BizJournals Portfolio
Jan 05 2010 4:53pm EDT

So Much for Transparency

House Democratic leaders today dodged the question of whether they will agree to let C-SPAN provide live coverage of negotiations with the Senate on the final version of health care reform legislation.

House Speaker Nancy Pelosi said she has referred this request from C-SPAN to her assistant, Maryland Democrat Chris Van Hollen.

“We don’t even know yet whether there’s going to be a conference,” Van Hollen said, when he stepped to the microphone.

“All signs point to no,” my Magic 8-Ball says.

The House and Senate must resolve the differences between their two versions of health care reform before they can send a final bill to President Barack Obama for his signatures. In theory, the two chambers would convene a conference committee, composed of members from each chamber, to hash out these differences in public. In practice, these conferences are rarely held anymore—instead, leaders and committee chairmen from each chamber meet informally to come up with a final bill. This allows them to cut deals behind closed doors to get enough votes to pass the legislation.

It’s more efficient, but it’s far from the transparent process that Democrats promised when they took over Congress, and it breaks Obama’s campaign promise to broadcast health care negotiations on C-SPAN “so that the American people can see what the choices are.”

C-SPAN chairman and CEO Brian Lamb put Democratic leaders in a tough spot by sending them a letter requesting they open “all important negotiations, including any conference committee meetings, to electronic media coverage” so that the public would get “full access, through television, to legislation that will affect the lives of every single American.”
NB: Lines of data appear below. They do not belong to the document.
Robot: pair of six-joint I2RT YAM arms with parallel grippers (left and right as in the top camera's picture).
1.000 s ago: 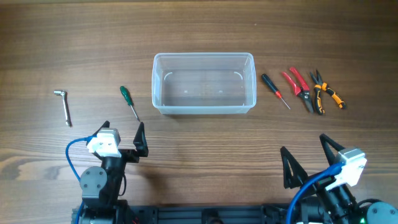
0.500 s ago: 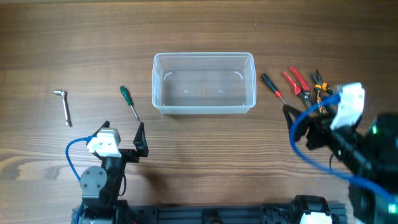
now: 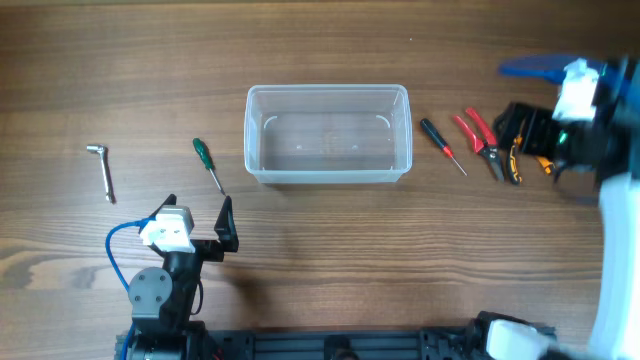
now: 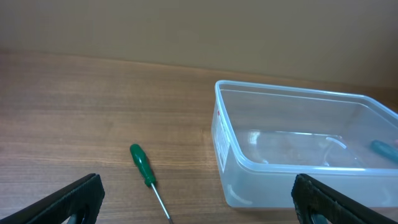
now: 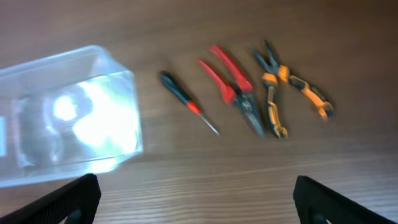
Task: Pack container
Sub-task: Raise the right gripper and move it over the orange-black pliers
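Note:
The clear plastic container stands empty at the table's middle. It also shows in the left wrist view and the right wrist view. A green-handled screwdriver lies left of it, seen in the left wrist view too. To its right lie a black-and-red screwdriver, red cutters and orange-black pliers. My left gripper is open and empty, near the green screwdriver. My right gripper, blurred, is open and empty above the pliers.
A silver L-shaped key lies at the far left. In the right wrist view the small screwdriver, cutters and pliers lie side by side ahead of the open jaws.
My right arm has swung from the front right corner up and away to the far right, now over the pliers. The left arm and all the tools have stayed put.

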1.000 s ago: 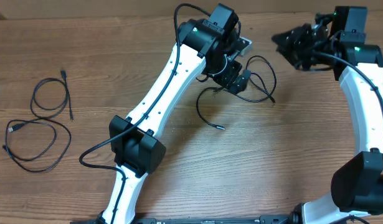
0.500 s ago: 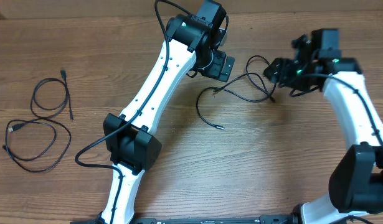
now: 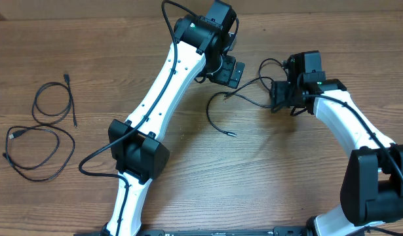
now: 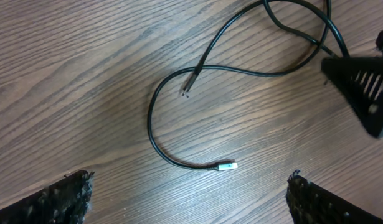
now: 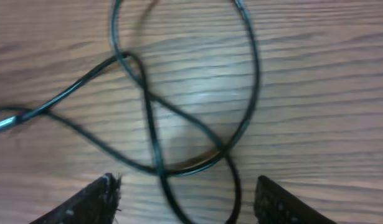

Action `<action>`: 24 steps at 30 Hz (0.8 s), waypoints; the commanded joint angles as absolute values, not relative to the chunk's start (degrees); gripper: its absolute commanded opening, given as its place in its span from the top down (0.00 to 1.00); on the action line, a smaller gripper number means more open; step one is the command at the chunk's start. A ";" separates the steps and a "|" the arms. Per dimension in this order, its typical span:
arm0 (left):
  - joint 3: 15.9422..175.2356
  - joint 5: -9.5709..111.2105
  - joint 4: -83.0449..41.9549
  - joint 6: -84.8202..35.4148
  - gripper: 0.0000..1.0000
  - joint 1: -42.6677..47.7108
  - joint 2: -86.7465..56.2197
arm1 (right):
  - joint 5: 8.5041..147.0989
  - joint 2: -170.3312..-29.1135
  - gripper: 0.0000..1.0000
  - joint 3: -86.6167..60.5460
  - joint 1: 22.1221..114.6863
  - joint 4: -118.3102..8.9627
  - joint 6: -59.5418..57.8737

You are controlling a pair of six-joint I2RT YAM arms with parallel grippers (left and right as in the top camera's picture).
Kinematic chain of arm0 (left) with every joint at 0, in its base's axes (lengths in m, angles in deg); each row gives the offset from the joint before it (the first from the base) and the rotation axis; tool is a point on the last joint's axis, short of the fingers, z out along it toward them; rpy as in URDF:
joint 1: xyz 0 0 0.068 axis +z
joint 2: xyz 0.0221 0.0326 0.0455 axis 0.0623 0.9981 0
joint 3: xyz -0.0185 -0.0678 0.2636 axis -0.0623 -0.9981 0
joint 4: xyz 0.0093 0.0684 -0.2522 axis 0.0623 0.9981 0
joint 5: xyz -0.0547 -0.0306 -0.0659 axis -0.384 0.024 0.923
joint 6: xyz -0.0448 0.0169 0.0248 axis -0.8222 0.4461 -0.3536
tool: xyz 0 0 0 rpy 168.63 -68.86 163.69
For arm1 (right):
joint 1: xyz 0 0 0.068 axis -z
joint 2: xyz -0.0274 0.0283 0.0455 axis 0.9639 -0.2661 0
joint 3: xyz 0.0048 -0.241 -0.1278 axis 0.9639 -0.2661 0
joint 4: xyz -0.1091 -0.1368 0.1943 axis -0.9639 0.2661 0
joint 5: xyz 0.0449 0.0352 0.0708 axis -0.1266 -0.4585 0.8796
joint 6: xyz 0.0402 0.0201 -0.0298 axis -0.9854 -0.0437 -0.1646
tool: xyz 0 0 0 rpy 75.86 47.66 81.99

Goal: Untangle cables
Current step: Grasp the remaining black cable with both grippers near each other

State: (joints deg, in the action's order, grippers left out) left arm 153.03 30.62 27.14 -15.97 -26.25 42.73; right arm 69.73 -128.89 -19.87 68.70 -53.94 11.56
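Wide bare wood lies across the lower centre of the table [image 3: 286, 177], clear room under both arms. Up top, the table's far edge runs just behind the left arm's wrist, so space is tight there. The left arm slants across the middle, splitting the surface in two. On the far left side, well apart from the action, lie two separate cords: a small loop [image 3: 55, 99] and below it a larger loop [image 3: 38, 152], near each other but, as far as the overhead view shows, not crossing.

The tangled cables [image 3: 253, 103] sit between the two grippers, just right of centre. One thin black tail curls down and ends in a small plug [image 3: 232, 134] on open wood. Loops rise toward the right arm.

The left gripper [image 3: 231, 72] hangs above the tangle's left side. Its wrist camera shows the fingers spread wide with nothing between them; below lies a curved cord [image 4: 155, 134] with a silver-tipped plug [image 4: 227, 165], and a second bare end near the bend.

The right gripper [image 3: 278, 98] is down at the tangle's right end. From its wrist, the fingers [image 5: 98, 199] stand apart, released, with crossing strands [image 5: 147, 118] forming a loop on the wood ahead. That view is blurred, so whether a finger touches a strand cannot be told.
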 commanded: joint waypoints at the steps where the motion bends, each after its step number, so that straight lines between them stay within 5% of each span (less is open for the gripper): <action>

It’s hard to explain why that would be a bad thing, so Pelosi and Van Hollen didn’t even try. Instead, they bobbed and weaved around the issue. Pelosi said “we don’t yet know what route we will take” to come up with a final version of health care reform. But, she added, “we will do what’s necessary to pass the bill,” and “we will do it when we’re ready.”

Entrenched special interests, she noted, would like “any avenue” to stop this legislation. Apparently she thinks open negotiations, where conference committee members have to vote publicly on compromises, would gunk up the works.

Van Hollen did promise to keep the American people informed as negotiations continue between the House and Senate.

That would be an improvement over Senate Majority Leader Harry Reid’s strategy during the week leading up to the Senate’s Christmas Eve vote on its health care bill. Reid, kept the details of the compromise he worked out to get the 60 votes he needed to clear the bill secret until the last minute.

The House, by contrast, has been a model of transparency, by Van Hollen’s account. Its original bill was posted on the Internet, subjected to more than 100 hearings by three committees and hundreds of town-hall meetings all over the country, he said.

“We will continue to have that type of open process as we go through this next phase,” he said.

Just don’t expect to see it as it happens.

Republicans quickly seized on Democrats’ reluctance to agree to C-SPAN coverage, even though they weren’t fans of open conferences when they were in control either.

“Hard-working families won’t stand for having the future of their health care decided behind closed doors,” House Minority Leader John Boehner said. “These secret deliberations are a breeding ground for more of the kickbacks, shady deals, and special-interest provisions that have become business as usual in Washington.”


Kent Hoover is the Washington bureau chief for bizjournals.